We think of the cumulative effect of bad education being just more bad education. But we don’t think that there’s a detonation point. And what Kerner did, definitively, was point to the way that police were only one element of the bigger picture of social inequality, and point to the fact that just because the police sparked these uprisings did not mean that they were the sum total of the causes.
Some worry that an intense focus on policing can make it difficult to confront other institutional failures. What do you make of that?
Especially in this climate of policing, it’s hard to say that we’re focusing too much on police. But when you look at it in the bigger picture, are you really asking to say, “Oh, we want to create perfect policing but still have subpar schools, subpar housing, employment gaps, subpar health care”? So, I don’t even know if it’s possible to reform simply one institution that interacts with people and solve the problem, because the fact is, people experience all of these things in the course of their day.
So, the police are a crucial element, but they aren’t the only element. And Kerner, I think, masterfully threaded that in a way that I don’t think many people saw at that particular moment. But they looked at this and said, “Here are the problems with policing as we see it.” One of the notable ones was talking about the lack of diversity on police forces, but they also talked about media coverage. They were looking at the sum total of people’s experiences. And I think that’s one of the reasons why we keep coming back to it as a touchstone in this conversation.

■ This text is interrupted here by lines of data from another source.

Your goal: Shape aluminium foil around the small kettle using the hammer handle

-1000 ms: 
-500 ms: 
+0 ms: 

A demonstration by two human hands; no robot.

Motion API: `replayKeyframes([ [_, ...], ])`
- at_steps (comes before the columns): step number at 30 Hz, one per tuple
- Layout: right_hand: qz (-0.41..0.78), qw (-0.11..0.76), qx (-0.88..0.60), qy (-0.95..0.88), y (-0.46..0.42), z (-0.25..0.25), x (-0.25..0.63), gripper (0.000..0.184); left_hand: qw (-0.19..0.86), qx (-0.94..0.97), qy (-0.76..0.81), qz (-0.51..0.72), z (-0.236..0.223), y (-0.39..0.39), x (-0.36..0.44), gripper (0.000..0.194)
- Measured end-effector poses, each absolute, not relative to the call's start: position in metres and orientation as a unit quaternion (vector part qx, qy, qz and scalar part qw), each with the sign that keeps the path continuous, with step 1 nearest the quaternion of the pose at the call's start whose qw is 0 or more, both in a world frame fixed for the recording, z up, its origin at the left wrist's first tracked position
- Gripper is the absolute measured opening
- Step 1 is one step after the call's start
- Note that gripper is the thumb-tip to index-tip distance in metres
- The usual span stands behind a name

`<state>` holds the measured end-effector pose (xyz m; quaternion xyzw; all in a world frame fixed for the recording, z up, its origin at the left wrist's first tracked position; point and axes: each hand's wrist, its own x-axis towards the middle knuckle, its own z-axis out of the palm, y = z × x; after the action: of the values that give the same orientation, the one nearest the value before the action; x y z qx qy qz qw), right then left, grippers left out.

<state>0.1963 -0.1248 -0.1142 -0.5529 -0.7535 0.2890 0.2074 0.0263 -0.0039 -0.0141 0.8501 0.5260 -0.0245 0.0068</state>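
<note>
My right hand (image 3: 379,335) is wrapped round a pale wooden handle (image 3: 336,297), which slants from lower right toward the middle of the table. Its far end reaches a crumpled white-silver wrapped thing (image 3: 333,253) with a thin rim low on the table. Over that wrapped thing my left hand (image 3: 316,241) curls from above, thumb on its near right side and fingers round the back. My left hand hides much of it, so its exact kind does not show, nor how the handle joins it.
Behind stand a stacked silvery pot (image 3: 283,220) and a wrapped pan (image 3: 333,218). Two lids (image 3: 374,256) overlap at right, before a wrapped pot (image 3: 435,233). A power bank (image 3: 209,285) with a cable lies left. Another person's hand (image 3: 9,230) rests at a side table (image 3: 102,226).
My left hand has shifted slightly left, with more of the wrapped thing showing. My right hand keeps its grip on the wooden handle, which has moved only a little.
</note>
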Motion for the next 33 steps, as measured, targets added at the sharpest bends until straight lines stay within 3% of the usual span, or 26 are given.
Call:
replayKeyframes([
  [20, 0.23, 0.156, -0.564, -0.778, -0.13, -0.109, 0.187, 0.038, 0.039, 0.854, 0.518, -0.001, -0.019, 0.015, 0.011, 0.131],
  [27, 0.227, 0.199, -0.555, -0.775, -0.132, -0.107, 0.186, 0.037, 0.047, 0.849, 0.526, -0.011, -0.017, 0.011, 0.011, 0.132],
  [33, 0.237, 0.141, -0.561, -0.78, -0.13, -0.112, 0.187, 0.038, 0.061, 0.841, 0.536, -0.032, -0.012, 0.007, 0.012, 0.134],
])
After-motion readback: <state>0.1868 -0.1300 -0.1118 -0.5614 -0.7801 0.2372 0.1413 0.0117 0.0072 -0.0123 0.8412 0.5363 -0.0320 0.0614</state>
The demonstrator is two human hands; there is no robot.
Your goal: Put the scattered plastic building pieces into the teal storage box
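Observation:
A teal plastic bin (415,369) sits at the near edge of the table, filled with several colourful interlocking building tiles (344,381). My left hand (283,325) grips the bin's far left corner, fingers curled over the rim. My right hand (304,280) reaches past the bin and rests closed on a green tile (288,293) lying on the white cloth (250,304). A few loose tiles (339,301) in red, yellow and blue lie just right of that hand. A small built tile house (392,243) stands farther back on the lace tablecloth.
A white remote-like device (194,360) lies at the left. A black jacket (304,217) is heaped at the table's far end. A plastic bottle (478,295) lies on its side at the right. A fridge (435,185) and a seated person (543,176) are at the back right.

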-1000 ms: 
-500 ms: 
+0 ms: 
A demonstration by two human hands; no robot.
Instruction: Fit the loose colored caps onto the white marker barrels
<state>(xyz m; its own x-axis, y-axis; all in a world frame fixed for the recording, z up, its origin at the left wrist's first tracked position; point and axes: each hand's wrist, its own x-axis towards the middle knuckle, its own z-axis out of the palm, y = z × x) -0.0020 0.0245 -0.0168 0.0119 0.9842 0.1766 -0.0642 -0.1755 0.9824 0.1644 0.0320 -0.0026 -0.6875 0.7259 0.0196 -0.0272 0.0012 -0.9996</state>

How should the media move toward more accurately covering the various structural inequalities — substandard housing, segregated neighborhoods — at the heart of Black rebellion?
I think that we’re making progress on that, actually. In some of the media coverage I saw last summer on PBS and MSNBC — I’m a commentator on MSNBC, so full disclosure — people were looking thoroughly and deeply into the kind of hidden parts of the outrage, what was going on beneath the surface.
That wasn’t the case in Ferguson (during the uprising, in 2014). When I went to Ferguson and the governor showed up, he was thinking that he was there to talk about Michael Brown (the Black 18-year-old who was fatally shot by a White police officer), but people were talking about roads, about school quality, about all these things that I eventually realized were at the heart of the conflict and made people understand Brown not as an anomaly but as a kind of ultimate conclusion. If you think that people deserve poor schools or deserve poor roads or poor services in general, the ultimate extension of that contempt is that now we see that our city services are willing to kill you.
I think that I saw more of that kind of holistic examination last summer than I’ve probably ever seen before in my life. And so to answer your question directly, the media has an outsized role to play in framing how we understand these things. And there’s always the odd chance that you’ll have a kind of rogue set of government people like Kerner who will get together in a room and decide to actually tell the truth.